**What to do:**
If anything in the data looks odd, keep it anyway and write the whole listing out unchanged.

----------

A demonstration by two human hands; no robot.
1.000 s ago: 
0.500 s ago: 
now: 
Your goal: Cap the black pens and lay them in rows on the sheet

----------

**Solution to this problem:**
A demonstration by two human hands; no robot.
1.000 s ago: 
0.500 s ago: 
now: 
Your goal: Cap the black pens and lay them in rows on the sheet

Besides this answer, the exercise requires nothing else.